There is a simple fact that every marketer should know if they do not already which can make a huge difference in a marketing campaign. That fact is that an ad has to be in view in order for it to see any engagement or conversion. How is an ad that is out of view supposed to be clicked or generate any conversions? Somehow, these out of view ads are generating results, but in order for the real substantial results to occur, an ad must be in view for the consumer. According to a recent article by eMarketer, the difference is pretty substantial, even though it is something that many marketers think will make little difference.
Using results from a study by MediaMind, a digital advertising solutions provider, eMarketer shows that overall, rich media ads generate a clickthrough rate of about 0.22%. However, the clickthrough rate for viewable rich media ads boasts an average of 0.34%. With a bit of simple math one can determine that that is a 54.5% increase from the overall CTR. These are ads that are categorized as viewable by literally being in view, or at least 50% in view, for at least one second.
The viewability of ads also had a big impact on conversions, according to eMarketer.
The significance of viewability rose further when measuring conversions. Post-click conversions rose in tandem with clickthrough rates. And once ads reached 60% viewability, and kept rising, clicks—and post-click conversions—rose alongside.

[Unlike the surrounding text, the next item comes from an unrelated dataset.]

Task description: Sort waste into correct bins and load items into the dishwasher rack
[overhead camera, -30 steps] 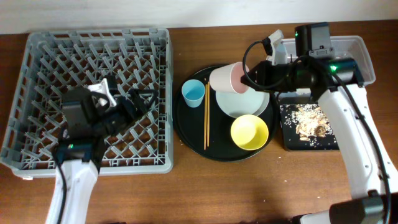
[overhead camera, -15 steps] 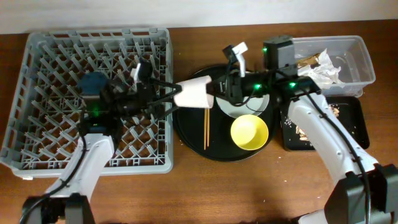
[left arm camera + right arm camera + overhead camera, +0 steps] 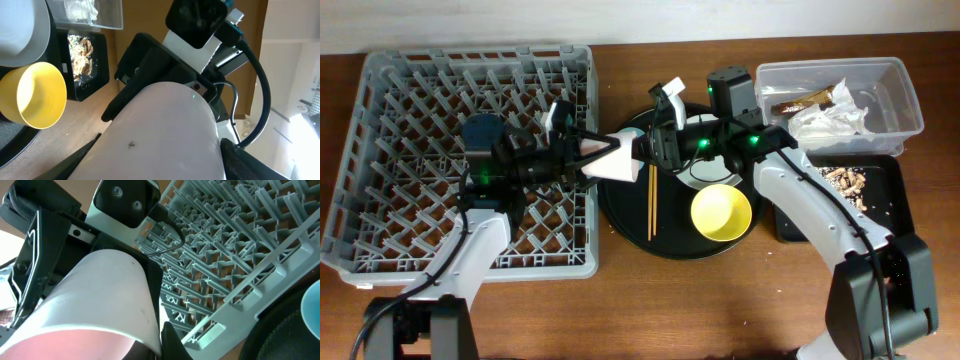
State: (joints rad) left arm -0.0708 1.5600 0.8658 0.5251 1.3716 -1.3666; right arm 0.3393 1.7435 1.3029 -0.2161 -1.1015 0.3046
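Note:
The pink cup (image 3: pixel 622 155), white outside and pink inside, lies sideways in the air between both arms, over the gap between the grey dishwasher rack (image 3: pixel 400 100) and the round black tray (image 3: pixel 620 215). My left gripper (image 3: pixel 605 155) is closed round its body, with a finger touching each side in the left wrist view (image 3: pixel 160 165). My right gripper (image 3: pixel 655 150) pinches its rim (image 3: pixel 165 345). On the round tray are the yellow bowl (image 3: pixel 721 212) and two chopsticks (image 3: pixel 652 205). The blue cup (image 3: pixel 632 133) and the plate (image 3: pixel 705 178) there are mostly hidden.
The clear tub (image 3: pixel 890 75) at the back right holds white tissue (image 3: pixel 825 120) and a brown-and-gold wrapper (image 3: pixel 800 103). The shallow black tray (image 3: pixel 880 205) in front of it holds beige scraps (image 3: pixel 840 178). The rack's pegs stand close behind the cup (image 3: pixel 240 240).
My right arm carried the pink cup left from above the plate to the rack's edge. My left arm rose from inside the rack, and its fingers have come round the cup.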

So, what can be done if your ads are not exactly viewable? Well, the only real solution is to make them viewable, of course, and to do that more money needs to be spent. It just goes to show that the more expensive an ad placement is, the better the results will be, as is the way of the world. Quality costs more these days, and finding ways around spending the extra change is not as possible as it once was.
Since viewability may not be in the cards, eMarketer has a few suggestions to avoid the subject all together.
“Marketers can also look beyond viewability in the hopes that ads placed alongside engaging content, in front of an appropriate audience, will be seen whether they are further down the page or not.”
Some marketers are worried that if they start spending money for the larger, more expensive placements of their ads, they will be losing much more if the ad does not succeed. However, with the average CTRs and conversion rates attributed to the more viewable rich media ads in eMarketer’s article, it is starting to seem that taking that risk may very well be the best answer, if not the only answer to better rich media ad success. After all, marketers cannot expect the consumer to do all the work to generate results on ads. It is the marketer’s job to do all that they can to generate results and if that means spending a bit more money on placement to increase CTR that may be necessary. If all else fails, it seems one must take the bigger risk.